• Exercise aim: For every line in the data below, check for the word "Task", then state how many lines have it. Answer with the number only.

§

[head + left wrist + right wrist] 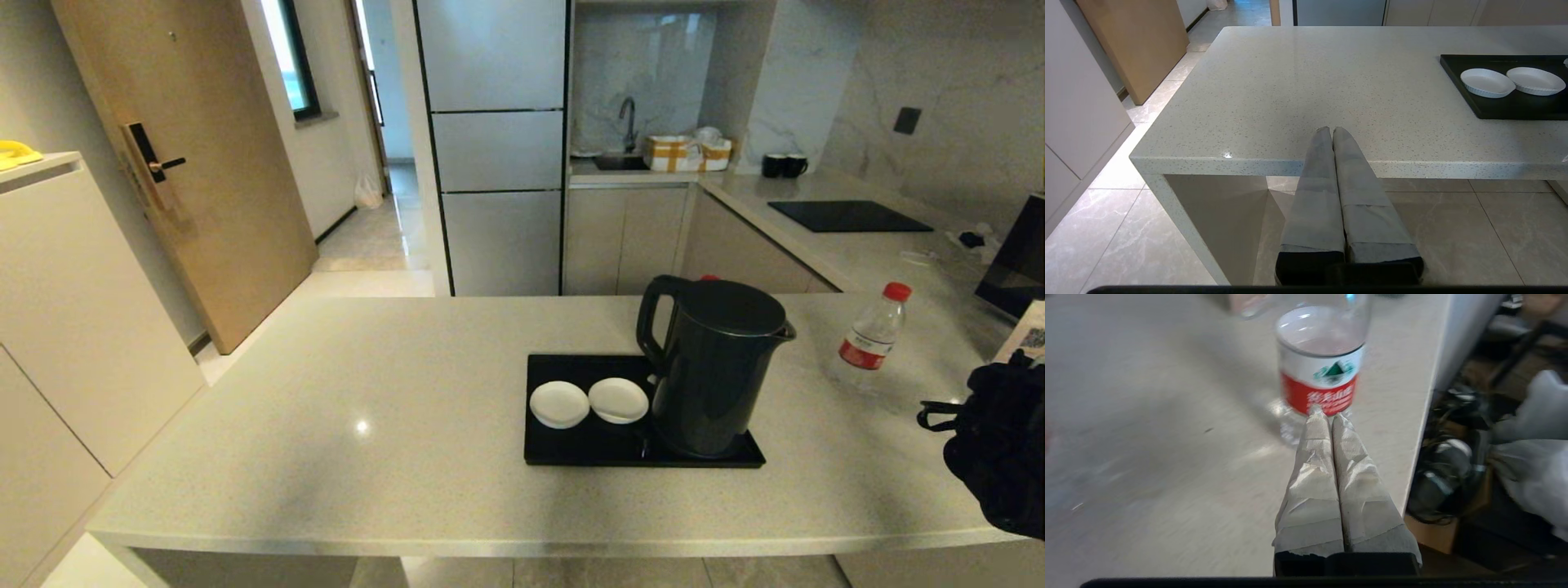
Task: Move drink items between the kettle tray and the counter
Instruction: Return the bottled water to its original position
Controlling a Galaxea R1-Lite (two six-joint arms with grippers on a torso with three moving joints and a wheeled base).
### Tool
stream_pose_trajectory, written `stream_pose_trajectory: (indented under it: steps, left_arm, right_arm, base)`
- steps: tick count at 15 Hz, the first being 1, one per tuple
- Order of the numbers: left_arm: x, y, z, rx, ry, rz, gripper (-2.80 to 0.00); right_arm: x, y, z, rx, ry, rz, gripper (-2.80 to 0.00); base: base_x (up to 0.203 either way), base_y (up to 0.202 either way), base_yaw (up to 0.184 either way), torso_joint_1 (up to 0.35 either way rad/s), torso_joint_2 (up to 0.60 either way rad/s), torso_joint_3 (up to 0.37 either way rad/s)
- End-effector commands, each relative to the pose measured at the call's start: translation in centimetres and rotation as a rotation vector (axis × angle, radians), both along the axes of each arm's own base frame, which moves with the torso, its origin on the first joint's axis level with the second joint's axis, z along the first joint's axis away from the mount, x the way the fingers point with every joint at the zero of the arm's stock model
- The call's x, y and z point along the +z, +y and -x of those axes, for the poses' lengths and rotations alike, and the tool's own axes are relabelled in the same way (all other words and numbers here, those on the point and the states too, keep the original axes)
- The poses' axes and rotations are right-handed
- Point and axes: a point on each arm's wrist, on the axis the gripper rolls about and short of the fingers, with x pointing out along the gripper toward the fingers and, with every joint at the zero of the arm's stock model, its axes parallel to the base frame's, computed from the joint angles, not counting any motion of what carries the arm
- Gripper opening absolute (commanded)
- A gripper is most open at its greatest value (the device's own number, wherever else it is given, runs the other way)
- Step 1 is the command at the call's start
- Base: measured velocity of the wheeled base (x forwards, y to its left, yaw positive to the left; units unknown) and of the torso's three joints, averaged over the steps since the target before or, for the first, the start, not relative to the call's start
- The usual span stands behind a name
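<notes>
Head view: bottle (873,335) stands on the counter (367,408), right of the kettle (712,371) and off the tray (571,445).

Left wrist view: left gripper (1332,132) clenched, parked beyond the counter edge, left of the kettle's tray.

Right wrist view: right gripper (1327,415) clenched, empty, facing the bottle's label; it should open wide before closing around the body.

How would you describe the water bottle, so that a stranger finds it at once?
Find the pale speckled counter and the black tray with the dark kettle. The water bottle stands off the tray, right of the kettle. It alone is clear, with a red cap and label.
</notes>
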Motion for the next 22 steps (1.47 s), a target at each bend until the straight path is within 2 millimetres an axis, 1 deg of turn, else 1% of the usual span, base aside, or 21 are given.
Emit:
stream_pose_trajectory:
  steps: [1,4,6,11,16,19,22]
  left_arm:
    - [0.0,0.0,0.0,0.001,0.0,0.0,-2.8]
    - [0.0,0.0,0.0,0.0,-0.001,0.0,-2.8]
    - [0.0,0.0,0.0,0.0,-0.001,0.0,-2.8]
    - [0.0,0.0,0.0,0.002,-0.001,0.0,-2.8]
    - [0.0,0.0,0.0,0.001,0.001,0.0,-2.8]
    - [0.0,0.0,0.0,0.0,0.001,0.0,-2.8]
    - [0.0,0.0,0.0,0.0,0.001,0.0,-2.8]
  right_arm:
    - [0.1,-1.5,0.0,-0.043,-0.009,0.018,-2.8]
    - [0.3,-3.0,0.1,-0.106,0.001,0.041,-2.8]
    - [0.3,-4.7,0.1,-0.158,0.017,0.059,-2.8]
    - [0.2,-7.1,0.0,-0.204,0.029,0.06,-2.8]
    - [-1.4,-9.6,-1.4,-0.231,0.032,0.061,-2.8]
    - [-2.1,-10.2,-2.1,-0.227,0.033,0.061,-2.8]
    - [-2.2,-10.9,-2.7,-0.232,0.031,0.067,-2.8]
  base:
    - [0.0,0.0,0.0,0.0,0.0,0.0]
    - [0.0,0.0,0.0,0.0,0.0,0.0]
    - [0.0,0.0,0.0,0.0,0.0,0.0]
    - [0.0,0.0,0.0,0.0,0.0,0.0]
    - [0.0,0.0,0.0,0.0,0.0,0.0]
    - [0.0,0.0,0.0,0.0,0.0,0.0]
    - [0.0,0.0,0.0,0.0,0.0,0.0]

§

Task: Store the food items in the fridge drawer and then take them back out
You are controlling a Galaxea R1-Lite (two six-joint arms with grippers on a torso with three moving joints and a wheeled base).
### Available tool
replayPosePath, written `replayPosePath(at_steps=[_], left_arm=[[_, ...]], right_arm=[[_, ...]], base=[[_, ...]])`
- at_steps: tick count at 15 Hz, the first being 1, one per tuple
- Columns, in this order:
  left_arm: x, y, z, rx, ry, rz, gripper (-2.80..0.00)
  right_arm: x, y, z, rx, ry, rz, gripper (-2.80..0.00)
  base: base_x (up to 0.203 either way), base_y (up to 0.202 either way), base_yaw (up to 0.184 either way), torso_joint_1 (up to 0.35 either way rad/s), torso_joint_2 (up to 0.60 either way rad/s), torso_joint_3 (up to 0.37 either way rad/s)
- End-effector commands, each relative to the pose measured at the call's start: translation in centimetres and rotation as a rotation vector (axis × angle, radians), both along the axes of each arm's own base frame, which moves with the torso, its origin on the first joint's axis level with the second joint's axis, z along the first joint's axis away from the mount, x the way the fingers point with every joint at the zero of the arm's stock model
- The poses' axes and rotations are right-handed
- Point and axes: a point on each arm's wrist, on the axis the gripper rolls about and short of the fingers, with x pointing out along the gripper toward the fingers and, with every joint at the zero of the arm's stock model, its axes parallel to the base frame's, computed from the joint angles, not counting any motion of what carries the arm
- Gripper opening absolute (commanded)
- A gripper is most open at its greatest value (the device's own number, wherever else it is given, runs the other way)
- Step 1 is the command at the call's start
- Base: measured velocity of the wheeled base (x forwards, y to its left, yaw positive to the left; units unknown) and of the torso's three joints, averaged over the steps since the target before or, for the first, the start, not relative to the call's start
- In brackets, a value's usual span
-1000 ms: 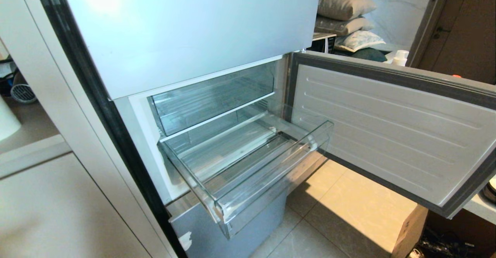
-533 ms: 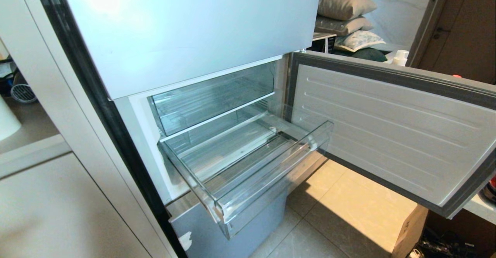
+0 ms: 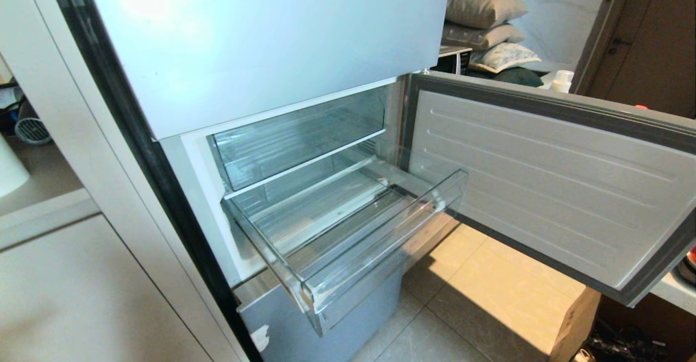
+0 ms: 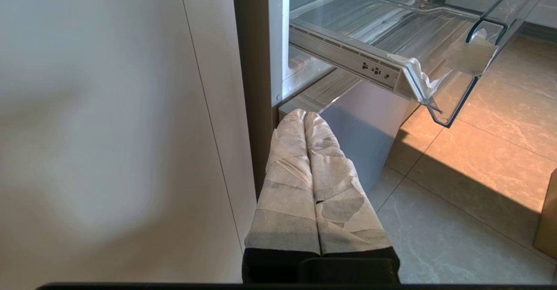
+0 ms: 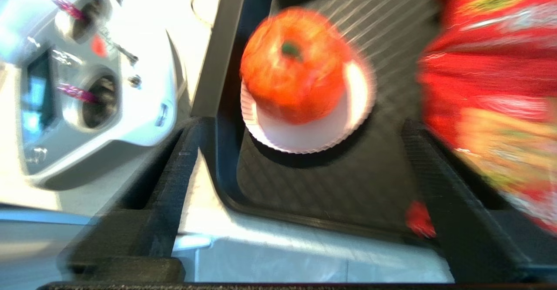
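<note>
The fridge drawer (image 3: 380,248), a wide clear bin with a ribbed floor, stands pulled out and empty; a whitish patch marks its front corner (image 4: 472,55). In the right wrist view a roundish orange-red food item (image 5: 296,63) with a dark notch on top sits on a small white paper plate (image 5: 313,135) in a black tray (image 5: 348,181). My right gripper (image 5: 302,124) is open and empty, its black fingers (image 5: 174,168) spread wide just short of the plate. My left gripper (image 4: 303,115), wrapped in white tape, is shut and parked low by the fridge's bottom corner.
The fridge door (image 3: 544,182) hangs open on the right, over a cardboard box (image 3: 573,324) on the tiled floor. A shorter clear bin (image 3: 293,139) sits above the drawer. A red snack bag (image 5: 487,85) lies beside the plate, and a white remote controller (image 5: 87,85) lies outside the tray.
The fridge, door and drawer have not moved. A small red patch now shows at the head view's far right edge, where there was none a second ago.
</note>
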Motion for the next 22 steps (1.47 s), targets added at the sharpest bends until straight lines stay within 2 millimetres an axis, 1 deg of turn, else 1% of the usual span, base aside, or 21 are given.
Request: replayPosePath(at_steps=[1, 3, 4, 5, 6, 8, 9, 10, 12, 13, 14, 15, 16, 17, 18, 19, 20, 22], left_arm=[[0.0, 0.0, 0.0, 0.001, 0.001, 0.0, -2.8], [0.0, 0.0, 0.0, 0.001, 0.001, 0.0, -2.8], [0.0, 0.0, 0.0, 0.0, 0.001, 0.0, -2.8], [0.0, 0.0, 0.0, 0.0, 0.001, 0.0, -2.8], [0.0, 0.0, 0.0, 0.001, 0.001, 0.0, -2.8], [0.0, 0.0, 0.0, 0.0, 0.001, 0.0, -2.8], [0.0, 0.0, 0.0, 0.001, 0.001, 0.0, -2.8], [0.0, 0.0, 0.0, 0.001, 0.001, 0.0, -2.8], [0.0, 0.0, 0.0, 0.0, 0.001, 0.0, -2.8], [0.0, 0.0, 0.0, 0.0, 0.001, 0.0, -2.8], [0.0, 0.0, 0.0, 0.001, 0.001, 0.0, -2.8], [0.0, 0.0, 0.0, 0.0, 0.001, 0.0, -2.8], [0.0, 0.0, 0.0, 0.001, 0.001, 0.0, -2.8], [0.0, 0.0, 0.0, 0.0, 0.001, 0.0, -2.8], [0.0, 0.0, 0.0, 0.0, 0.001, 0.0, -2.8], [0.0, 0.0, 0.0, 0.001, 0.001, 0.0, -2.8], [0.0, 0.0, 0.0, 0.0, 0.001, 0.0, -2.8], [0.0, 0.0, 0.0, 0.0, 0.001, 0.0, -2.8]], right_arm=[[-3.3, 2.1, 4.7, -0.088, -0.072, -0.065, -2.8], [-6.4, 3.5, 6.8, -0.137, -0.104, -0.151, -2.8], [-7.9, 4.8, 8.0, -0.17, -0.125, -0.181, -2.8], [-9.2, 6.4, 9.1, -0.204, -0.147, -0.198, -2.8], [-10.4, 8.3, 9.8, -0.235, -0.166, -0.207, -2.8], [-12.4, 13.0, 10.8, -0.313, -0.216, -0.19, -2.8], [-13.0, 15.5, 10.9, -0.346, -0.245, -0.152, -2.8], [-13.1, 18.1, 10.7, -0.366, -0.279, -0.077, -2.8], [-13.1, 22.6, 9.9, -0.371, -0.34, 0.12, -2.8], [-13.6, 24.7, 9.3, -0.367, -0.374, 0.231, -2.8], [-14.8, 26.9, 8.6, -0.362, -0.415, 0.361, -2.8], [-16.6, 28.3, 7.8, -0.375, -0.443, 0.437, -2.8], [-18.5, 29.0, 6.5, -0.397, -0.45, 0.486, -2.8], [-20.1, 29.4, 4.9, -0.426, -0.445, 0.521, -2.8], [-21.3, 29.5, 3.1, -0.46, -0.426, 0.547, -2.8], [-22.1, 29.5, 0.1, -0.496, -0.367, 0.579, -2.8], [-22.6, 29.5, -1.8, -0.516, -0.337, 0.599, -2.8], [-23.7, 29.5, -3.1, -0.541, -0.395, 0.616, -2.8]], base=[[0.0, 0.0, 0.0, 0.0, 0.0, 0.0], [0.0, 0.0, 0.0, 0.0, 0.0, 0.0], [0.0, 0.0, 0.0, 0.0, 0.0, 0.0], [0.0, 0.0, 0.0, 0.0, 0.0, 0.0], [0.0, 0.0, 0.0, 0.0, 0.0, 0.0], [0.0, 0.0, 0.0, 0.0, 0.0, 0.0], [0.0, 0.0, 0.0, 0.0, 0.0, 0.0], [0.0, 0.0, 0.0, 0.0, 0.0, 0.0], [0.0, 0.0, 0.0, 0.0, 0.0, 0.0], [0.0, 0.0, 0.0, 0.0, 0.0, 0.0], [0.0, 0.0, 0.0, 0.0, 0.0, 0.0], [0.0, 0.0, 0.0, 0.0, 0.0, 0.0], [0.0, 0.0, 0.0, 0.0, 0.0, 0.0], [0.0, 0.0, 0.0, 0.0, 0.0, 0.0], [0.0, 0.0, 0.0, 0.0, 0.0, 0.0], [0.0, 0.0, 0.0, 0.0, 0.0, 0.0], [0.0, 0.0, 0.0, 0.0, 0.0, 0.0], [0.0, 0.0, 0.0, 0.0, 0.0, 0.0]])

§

• Answer box: 2